§ What is expected: Transcribe the data that follows without changing a word, and omit the pictures.

§ Supplied information:
-=-=-

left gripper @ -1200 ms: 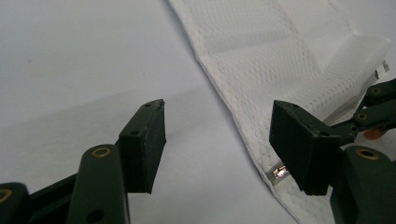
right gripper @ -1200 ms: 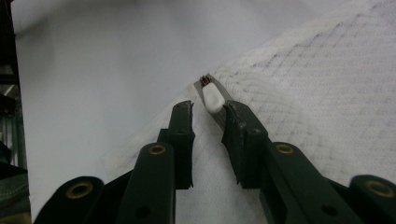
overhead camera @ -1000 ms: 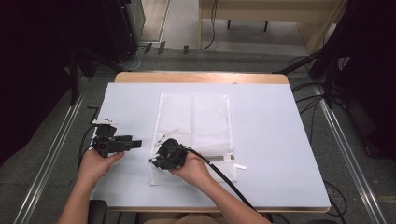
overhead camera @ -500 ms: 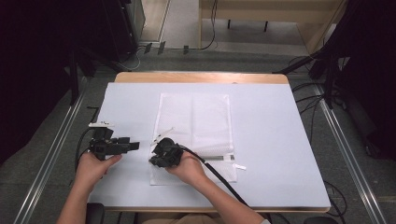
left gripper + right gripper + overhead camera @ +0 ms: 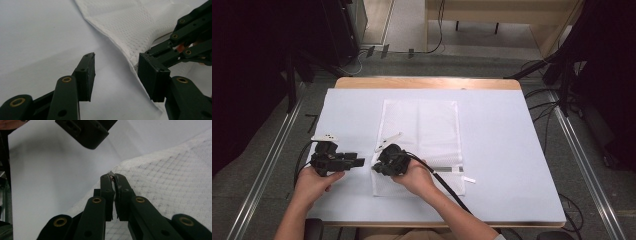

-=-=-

§ Result for this task:
left gripper @ -1200 ms: 
right gripper @ -1200 ms: 
overhead camera @ -1000 ms: 
overhead camera @ -500 ms: 
left gripper + right gripper + overhead camera @ +0 ms: 

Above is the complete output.